> _Activity_:
Look through the records below for the line with "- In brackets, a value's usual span". Return that line and each one after it up to and including the line with "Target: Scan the", exactly.

> _Collection entries_:
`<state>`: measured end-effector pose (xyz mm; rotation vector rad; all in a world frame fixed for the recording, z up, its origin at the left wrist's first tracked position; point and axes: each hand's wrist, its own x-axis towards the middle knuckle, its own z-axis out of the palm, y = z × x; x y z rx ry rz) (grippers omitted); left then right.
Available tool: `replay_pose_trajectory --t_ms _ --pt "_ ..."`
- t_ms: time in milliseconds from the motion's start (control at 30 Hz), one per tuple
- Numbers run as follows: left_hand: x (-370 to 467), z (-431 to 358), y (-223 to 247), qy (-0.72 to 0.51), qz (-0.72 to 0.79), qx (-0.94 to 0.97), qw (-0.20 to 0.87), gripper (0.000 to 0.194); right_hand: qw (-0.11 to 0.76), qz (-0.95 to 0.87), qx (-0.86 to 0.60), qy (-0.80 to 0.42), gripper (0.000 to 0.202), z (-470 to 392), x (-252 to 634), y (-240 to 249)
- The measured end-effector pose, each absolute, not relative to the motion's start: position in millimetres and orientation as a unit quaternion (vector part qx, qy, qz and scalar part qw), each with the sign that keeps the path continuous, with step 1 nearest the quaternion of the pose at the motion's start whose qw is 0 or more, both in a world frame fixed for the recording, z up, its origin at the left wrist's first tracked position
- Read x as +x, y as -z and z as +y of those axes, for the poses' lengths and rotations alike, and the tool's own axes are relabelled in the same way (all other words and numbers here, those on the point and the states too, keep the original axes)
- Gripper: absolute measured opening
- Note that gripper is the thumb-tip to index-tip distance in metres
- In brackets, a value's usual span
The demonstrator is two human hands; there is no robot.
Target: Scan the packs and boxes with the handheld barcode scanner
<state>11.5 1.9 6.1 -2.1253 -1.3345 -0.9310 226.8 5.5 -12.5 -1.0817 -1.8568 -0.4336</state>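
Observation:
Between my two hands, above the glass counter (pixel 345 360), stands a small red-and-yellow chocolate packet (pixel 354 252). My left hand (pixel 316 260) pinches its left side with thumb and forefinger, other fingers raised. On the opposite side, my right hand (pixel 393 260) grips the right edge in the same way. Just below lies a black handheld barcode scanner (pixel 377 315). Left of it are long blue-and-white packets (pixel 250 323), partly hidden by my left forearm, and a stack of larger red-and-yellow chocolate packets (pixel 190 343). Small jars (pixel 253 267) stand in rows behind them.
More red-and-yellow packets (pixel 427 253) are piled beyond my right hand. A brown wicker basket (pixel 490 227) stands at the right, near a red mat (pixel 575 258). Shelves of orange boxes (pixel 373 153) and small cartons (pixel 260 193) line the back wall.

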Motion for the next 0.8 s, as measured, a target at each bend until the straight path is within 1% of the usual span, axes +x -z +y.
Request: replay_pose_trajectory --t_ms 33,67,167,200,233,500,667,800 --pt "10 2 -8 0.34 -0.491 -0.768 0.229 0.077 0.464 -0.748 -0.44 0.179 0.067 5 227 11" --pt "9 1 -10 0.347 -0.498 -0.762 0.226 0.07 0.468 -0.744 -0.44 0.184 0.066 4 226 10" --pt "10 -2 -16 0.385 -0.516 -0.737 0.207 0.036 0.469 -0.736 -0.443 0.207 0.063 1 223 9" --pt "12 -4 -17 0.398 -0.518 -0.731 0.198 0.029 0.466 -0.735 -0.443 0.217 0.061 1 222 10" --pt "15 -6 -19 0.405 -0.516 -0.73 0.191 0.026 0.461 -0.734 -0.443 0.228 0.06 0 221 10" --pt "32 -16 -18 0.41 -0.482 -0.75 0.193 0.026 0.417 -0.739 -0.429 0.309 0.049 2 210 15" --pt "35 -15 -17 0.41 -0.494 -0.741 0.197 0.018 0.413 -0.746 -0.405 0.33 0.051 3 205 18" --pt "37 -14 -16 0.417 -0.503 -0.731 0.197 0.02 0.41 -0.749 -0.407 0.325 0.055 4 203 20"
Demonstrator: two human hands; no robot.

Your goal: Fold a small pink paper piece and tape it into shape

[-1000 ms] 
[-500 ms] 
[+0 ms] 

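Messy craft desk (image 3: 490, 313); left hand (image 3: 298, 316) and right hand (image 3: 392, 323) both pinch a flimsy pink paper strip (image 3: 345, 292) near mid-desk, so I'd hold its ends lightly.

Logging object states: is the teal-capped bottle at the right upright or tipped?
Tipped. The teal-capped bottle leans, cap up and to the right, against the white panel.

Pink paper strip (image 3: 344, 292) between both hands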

> _Task solution_:
- In brackets, a value's usual span
The demonstrator is two human hands; there is no robot.
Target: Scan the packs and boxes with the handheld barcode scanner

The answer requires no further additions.